During a pause in the Battle of Copenhagen in 1801 Admiral Horatio Nelson addressed a message to the Danish authorities as to the Danes, the brothers of the Englishmen. There was a good deal of validity to that characterization of the relationship between the Danes and the English. Nelson was probably referring that period starting in the ninth century A.D. when Danes occupied the eastern portion of the island of Britain. English speakers and Danish speakers were in close contact with each other for a century or so. As a result the grammar of the Anglo-Saxon language was simplified. Horatio Nelson was probably descended from those Danes in England. But the relationship between the English and Denmark goes deeper and farther back in history.
When the Romans withdrew troops from Britain the Celtic tribes of the north began to attack the Roman Britons of the south. These civilized Roman Britons found they were no match for the wild, barbaric Celts. They sought help from the nearby Germanic tribes. They chose not to call upon the Franks closeby across the Channel. Instead they made contact with the tribal leaders of the Jutes, the Angles and the Saxons.
Where these tribes located? The Jutes were located on the main peninsula of Denmark (northwestern Denmark) and that area is still called Jutland. The Angeles were located in or near the southwest corner of Denmark. The Saxons were located along the German coast to the west of Denmark.
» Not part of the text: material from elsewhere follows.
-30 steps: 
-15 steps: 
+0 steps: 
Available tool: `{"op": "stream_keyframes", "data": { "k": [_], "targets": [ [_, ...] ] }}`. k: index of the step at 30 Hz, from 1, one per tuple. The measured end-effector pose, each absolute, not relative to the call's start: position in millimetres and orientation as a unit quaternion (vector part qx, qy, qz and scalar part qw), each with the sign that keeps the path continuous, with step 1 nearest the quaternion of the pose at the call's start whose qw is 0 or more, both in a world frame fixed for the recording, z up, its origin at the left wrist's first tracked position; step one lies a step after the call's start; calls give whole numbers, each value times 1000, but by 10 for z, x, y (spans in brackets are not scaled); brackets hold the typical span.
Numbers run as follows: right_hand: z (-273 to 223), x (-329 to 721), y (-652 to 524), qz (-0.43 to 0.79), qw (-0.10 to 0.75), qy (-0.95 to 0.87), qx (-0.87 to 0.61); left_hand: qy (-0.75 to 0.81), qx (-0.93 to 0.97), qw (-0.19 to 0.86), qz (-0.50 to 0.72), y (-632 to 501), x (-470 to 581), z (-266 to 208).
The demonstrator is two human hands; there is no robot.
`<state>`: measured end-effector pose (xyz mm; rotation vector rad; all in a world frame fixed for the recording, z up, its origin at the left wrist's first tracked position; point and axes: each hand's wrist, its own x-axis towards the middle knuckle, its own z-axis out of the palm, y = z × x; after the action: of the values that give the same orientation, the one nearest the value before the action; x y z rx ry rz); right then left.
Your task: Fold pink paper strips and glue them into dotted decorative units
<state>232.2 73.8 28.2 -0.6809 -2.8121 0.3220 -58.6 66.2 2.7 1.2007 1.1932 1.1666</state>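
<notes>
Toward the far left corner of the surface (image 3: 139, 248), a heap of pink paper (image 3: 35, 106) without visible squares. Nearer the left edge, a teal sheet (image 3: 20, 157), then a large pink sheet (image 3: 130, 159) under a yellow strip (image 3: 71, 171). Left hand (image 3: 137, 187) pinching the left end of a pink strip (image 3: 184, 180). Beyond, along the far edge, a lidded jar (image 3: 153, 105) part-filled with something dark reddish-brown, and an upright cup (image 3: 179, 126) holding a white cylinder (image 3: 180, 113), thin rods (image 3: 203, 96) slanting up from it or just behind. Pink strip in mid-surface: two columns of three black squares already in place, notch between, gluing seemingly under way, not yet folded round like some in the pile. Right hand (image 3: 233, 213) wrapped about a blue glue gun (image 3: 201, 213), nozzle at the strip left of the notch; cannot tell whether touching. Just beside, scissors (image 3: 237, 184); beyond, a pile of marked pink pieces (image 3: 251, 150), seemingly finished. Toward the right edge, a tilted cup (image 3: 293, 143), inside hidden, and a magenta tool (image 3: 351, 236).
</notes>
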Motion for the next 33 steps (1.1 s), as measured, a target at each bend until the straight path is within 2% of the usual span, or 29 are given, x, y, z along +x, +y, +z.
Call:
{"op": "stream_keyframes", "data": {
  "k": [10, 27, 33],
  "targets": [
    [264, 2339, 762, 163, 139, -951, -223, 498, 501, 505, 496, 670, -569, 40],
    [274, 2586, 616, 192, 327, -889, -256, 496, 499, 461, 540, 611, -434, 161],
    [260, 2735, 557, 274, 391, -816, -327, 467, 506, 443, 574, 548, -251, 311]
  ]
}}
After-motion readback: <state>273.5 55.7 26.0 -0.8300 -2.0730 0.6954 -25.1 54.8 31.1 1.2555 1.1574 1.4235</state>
These Germanic tribes came to the aid of the Roman Britons in 457 A.D. and stopped the invasion of the Celtic tribes from the north but these Germanic tribes decided to stay, settle and occupy Britain. The Angles settled in the middle and north of Britain up to and including the Lowlands of Scotland. The Saxons settled in the southwest of Britain and Jutes in Kent in the southeast and the Isle of Wright. The people from the lowlands of Scotland who were settled in northeastern Ireland and became known as the Scot Irish were simply the descendants of the Angles.
The language spoken by the Germanic tribes came to be known as English, even though there were dialect differences. So the people of the north and east of Britain to a great extent were from Denmark.